WORK INSTRUCTION: Include in the output exactly the lines from the opening of the data through the line containing "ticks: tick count", and nothing more.

DATASET CONTENT:

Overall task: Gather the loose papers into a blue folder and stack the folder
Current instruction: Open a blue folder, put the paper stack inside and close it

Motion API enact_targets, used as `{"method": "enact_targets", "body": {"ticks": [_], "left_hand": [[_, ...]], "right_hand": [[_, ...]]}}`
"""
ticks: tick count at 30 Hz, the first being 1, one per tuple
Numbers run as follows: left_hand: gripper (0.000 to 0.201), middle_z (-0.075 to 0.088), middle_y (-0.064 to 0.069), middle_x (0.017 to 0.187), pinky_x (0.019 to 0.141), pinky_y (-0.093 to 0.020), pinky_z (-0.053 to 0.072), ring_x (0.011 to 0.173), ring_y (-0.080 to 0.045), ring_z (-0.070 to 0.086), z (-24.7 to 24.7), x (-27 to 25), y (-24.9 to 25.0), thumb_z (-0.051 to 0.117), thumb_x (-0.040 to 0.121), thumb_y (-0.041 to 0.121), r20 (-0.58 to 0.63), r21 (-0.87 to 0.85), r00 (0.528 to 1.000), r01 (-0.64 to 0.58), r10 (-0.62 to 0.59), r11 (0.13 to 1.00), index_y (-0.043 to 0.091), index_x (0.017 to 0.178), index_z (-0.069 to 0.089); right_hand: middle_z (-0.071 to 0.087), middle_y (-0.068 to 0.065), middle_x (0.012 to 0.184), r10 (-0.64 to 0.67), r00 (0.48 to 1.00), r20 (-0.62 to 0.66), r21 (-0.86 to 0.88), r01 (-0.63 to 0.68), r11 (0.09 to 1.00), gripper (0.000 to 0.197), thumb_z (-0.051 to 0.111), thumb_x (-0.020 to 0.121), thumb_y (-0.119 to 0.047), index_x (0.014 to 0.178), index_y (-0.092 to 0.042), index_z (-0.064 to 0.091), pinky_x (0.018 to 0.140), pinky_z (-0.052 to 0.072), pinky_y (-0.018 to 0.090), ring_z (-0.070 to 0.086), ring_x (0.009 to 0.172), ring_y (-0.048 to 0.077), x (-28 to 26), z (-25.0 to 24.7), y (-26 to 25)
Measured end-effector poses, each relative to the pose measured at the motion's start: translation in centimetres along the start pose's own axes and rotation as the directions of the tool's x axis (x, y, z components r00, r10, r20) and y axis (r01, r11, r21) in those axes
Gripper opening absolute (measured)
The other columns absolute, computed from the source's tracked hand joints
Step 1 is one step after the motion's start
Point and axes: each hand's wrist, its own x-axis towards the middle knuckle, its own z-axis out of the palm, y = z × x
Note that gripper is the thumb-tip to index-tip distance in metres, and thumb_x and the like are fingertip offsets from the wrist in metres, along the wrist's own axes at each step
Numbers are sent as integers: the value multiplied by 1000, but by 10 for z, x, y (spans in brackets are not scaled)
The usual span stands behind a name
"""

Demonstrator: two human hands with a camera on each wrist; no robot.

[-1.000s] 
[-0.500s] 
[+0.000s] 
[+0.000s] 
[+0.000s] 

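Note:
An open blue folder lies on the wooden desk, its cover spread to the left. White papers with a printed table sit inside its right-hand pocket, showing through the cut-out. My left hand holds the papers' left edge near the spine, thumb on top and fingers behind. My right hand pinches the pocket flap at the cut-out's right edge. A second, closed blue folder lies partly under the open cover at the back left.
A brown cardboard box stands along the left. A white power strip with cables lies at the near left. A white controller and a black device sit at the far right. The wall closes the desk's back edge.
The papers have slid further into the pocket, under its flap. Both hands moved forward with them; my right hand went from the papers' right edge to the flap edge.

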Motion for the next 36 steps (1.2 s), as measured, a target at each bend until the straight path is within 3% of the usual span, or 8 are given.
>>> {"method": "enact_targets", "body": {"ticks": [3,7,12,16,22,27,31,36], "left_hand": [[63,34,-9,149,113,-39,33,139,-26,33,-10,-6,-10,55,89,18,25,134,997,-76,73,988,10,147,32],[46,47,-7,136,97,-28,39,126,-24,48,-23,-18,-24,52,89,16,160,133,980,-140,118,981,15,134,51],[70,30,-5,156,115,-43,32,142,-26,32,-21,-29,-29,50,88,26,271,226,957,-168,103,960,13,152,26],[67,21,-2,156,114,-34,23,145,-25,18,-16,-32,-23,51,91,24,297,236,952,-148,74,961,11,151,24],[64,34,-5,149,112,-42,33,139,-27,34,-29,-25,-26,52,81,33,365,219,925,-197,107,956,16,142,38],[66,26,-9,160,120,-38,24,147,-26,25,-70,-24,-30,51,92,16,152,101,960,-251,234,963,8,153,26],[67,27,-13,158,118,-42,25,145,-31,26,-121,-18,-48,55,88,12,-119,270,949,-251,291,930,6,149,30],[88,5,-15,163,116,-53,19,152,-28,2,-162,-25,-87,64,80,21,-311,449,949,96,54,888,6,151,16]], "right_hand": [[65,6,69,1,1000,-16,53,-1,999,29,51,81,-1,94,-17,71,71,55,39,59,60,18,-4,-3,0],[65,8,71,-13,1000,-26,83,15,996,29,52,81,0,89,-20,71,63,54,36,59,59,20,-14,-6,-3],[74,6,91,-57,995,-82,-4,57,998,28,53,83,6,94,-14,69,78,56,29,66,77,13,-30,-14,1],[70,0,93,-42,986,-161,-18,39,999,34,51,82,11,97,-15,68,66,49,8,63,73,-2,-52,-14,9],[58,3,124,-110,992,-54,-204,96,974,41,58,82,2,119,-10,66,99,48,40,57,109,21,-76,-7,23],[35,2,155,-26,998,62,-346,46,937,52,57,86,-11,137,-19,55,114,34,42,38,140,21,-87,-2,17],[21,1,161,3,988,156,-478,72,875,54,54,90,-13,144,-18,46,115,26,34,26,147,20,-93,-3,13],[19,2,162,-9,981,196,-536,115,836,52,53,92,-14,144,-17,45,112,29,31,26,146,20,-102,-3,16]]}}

YOUR RESPONSE:
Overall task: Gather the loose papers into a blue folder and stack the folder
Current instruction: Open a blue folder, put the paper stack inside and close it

Motion API enact_targets, used as `{"method": "enact_targets", "body": {"ticks": [_], "left_hand": [[_, ...]], "right_hand": [[_, ...]]}}`
"""
ticks: tick count at 30 Hz, the first being 1, one per tuple

What is written here forms the complete answer.